Complete step-by-step answer:
Here they given $\dfrac{4}{{{{216}^{\dfrac{{ - 2}}{3}}}}} + \dfrac{1}{{{{256}^{\dfrac{{ - 1}}{2}}}}} - \dfrac{2}{{{{343}^{\dfrac{{ - 1}}{3}}}}}$
Solving denominators part first,
The denominator of first term $\dfrac{4}{{{{216}^{\dfrac{{ - 2}}{3}}}}}$ is ${216^{\dfrac{{ - 2}}{3}}}$
Converting it into general form we get,
${216^{\dfrac{{ - 2}}{3}}}$=${(\dfrac{1}{{216}})^{\dfrac{2}{3}}}$
To cancel the denominator of the power we can write 216 as the cube of 6.
${(\dfrac{1}{{216}})^{\dfrac{2}{3}}} = {[{(\dfrac{1}{6})^3}]^{\dfrac{2}{3}}}$
Using the formula ${\left( {{a^m}} \right)^n} = {a^{m \times n}}$
${[{(\dfrac{1}{6})^3}]^{\dfrac{2}{3}}} = {(\dfrac{1}{6})^{3 \times \dfrac{2}{3}}}$
Cancelling 3 upon 3 and converting it into general form we get,
$ = \dfrac{1}{{36}}$………….(1)
Similarly the denominator of second term $\dfrac{1}{{{{256}^{\dfrac{{ - 1}}{2}}}}}$ is ${256^{\dfrac{{ - 1}}{2}}}$
${256^{\dfrac{{ - 1}}{2}}} = {(\dfrac{1}{{256}})^{\dfrac{1}{2}}}$
To cancel the denominator of the power we can write 256 as a square of 16.

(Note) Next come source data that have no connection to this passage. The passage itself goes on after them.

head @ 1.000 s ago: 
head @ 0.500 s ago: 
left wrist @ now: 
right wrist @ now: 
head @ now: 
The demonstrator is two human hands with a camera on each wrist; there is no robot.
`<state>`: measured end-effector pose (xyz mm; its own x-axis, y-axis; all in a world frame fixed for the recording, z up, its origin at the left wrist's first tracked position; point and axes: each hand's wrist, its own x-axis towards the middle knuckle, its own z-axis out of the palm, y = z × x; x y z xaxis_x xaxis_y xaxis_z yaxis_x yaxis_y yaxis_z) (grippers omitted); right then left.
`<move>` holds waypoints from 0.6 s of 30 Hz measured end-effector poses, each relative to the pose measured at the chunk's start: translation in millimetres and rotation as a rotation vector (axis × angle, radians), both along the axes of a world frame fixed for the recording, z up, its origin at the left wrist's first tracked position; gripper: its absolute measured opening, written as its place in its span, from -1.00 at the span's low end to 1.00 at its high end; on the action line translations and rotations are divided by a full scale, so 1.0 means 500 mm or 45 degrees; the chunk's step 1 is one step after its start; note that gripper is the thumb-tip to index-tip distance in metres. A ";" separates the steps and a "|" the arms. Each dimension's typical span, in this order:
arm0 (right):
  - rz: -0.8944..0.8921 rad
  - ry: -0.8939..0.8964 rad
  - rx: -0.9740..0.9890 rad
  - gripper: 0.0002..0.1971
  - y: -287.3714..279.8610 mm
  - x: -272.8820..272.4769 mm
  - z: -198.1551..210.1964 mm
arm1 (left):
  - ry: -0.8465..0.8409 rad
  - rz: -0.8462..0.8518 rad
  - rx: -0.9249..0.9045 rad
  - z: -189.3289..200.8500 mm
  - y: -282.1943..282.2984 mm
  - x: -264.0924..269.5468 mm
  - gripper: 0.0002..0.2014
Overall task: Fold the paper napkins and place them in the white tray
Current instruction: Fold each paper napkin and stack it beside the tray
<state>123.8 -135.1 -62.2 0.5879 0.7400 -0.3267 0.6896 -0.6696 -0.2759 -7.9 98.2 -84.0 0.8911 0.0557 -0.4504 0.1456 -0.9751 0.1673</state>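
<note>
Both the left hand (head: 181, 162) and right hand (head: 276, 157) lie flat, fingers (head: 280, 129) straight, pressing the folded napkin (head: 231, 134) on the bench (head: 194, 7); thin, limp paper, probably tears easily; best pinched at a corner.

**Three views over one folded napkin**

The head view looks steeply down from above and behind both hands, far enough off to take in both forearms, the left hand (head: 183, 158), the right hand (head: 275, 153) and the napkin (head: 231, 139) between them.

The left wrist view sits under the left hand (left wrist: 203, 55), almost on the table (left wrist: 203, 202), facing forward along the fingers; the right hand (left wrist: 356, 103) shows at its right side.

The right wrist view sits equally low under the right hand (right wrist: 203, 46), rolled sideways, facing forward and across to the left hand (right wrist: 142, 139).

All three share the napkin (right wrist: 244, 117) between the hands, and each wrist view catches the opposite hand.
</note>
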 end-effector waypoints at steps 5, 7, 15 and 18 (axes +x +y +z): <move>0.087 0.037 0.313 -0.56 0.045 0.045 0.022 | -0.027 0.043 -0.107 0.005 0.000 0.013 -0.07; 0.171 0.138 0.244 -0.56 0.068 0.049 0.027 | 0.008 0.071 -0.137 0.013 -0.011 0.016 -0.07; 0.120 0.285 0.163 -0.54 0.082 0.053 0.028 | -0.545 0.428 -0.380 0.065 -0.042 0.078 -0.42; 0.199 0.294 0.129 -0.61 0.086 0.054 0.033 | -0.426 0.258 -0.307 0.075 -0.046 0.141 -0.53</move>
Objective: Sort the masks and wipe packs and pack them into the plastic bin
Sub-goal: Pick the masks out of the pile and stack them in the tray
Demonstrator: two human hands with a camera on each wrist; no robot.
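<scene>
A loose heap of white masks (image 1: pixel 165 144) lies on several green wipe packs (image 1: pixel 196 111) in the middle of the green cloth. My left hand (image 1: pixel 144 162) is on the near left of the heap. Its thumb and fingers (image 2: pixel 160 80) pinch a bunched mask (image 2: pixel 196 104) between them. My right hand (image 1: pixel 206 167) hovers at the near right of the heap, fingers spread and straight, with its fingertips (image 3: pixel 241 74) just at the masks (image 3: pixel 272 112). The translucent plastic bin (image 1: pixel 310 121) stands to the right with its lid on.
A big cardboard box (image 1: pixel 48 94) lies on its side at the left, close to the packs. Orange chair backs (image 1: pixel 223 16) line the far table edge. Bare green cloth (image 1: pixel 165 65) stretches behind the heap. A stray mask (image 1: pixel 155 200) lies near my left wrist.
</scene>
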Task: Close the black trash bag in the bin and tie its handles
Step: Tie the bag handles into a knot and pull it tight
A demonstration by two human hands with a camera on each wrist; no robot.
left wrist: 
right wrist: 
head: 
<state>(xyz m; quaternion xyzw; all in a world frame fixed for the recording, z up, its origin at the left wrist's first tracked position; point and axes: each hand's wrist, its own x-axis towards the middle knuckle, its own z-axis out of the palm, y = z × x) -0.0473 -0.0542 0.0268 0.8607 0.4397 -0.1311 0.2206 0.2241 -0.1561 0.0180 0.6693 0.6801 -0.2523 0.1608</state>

${(\dfrac{1}{{256}})^{\dfrac{1}{2}}} = {[{(\dfrac{1}{{16}})^2}]^{\dfrac{1}{2}}}$
Cancelling 2 upon 2 we get,
${(\dfrac{1}{{16}})^{2 \times }}^{\dfrac{1}{2}} = {(\dfrac{1}{{16}})^1}$
$ = \dfrac{1}{{16}}$…………………..(2)
Similarly the denominator of third term $\dfrac{2}{{{{343}^{\dfrac{{ - 1}}{3}}}}}$ is ${343^{\dfrac{{ - 1}}{3}}}$
${343^{\dfrac{{ - 1}}{3}}} = {(\dfrac{1}{{343}})^{\dfrac{1}{3}}}$
To cancel the denominator of the power we can write 343 as cube of 7
${(\dfrac{1}{{343}})^{\dfrac{1}{3}}} = {[{(\dfrac{1}{7})^3}]^{\dfrac{1}{3}}}$
Cancelling 3 upon 3 we get,
${[{(\dfrac{1}{7})^3}]^{\dfrac{1}{3}}} = {(\dfrac{1}{7})^{^1}}$
$ = \dfrac{1}{7}$……………….(3)
Putting equations (1), (2), (3) in the given question,
$\dfrac{4}{{{{216}^{\dfrac{{ - 2}}{3}}}}} + \dfrac{1}{{{{256}^{\dfrac{{ - 1}}{2}}}}} - \dfrac{2}{{{{343}^{\dfrac{{ - 1}}{3}}}}}$
$ = \dfrac{4}{{\dfrac{1}{{36}}}} + \dfrac{1}{{\dfrac{1}{6}}} - \dfrac{2}{{\dfrac{1}{7}}}$
As there are dfractions in denominator, multiplying their reciprocal terms with respective numerator we get,
$ = (4 \times 36) + (1 \times 6) - (1 \times 7)$
=144+6-7
=143
Hence the value of $\dfrac{4}{{{{216}^{\dfrac{{ - 2}}{3}}}}} + \dfrac{1}{{{{256}^{\dfrac{{ - 1}}{2}}}}} - \dfrac{2}{{{{343}^{\dfrac{{ - 1}}{3}}}}}$ is 143.

Note:Students can also simplify the denominators of each term in the given problem while doing solution.They might make a mistake while dividing with a fraction.They can also simplify all the denominators by not converting it into general form or function form.Students should remember all exponent rules and formulas for solving these types of questions.